The court’s seven justices offered few of their own questions during 90 minutes of arguments over the districts drawn by Republican legislators in 2011 for the General Assembly and North Carolina’s U.S. House delegation.

As usual, the justices gave no indication when they would rule. Many arguments focused upon redistricting decisions the state’s highest court had released over the past 10-plus years for previous boundaries. Thousands of pages of motions, briefs and background have been filed by lawyers since this round of redistricting litigation began in late 2011.

“I’m not sure there’s anything left unsaid here,” said Special Deputy Attorney General Alec Peters, defending the maps for the state.

A three-judge panel of trial court judges last summer upheld as lawful the districts, which helped the GOP expand their majorities in the legislature and win nine of the state’s 13 congressional seats during the 2012 elections. Unless the maps are struck down, they’ll keep being used through the 2020 elections, right before the next census.

Attorneys for dozens of Democratic voters as well as civil rights and election advocacy groups who sued told the state’s highest court the three Superior Court judges got it wrong. They also have filed a motion asking the justices to delay the 2014 primary while the case is decided. The filing period begins Feb. 10. Redistricting arguments delayed the 2002 and 2004 primaries.

The maps “must be held unconstitutional,” said Anita Earls, an attorney with the Southern Coalition for Social Justice, because the lower court judges made “fundamental errors.”

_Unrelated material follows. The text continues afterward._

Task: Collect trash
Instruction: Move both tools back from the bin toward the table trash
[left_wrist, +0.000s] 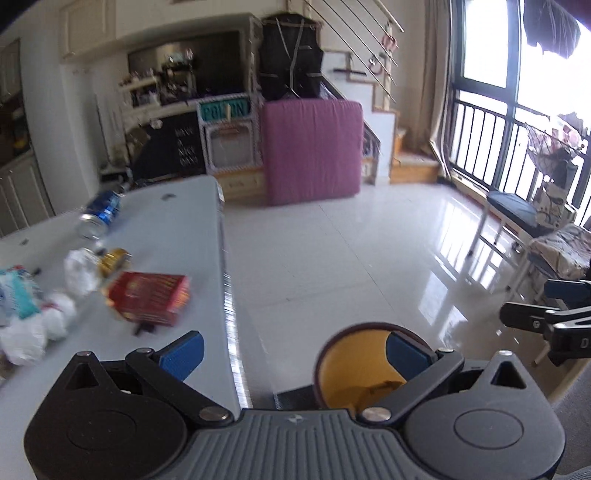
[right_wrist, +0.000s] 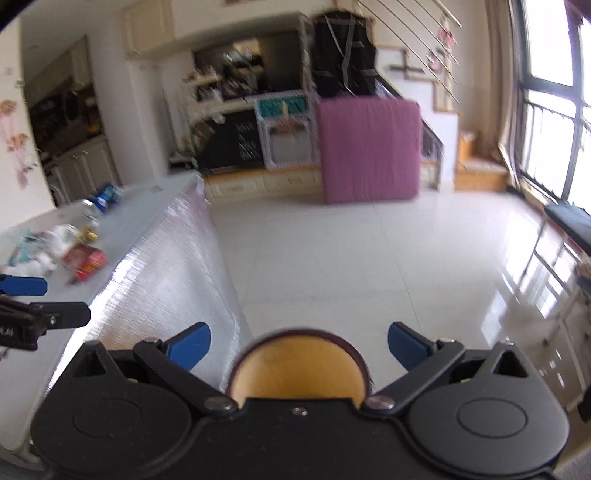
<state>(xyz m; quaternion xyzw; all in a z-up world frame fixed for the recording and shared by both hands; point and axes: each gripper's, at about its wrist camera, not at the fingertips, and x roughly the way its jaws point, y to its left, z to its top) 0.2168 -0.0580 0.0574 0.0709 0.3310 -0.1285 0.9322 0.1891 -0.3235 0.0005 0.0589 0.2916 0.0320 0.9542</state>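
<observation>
Trash lies on the white table (left_wrist: 177, 221): a blue can (left_wrist: 101, 214) on its side, a gold can (left_wrist: 114, 260), crumpled white wrappers (left_wrist: 33, 332), a teal packet (left_wrist: 18, 291) and a red box (left_wrist: 151, 297). My left gripper (left_wrist: 295, 354) is open and empty, hanging over the table's right edge, with the red box just ahead to the left. A round bin with a yellow inside (left_wrist: 354, 369) sits on the floor under its right finger. My right gripper (right_wrist: 299, 347) is open and empty, directly above the bin (right_wrist: 299, 369). The same trash (right_wrist: 81, 258) shows far left.
Glossy white floor tiles (left_wrist: 332, 251) stretch ahead to a purple mat (left_wrist: 314, 151) leaning on a cabinet. A stool and chairs (left_wrist: 509, 218) stand by the window at right. The table's side panel (right_wrist: 166, 258) drops close beside the bin.
</observation>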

Earls repeated previously-made arguments that the boundaries were racial gerrymanders by creating too many black majority districts, many with odd-looking shapes, some of which were on display on poster boards placed for the justices to review. The litigation focused on 30 districts — 27 at the General Assembly and three for Congress.

Earls, who is representing the state conference of the NAACP, said mapmakers went beyond what the U.S. Voting Rights Act required by creating so majority-black districts in areas where black voters already were able to elect their favored candidates. The result, map critics say, is that black voters have seen their overall influence wane by being packed into certain districts.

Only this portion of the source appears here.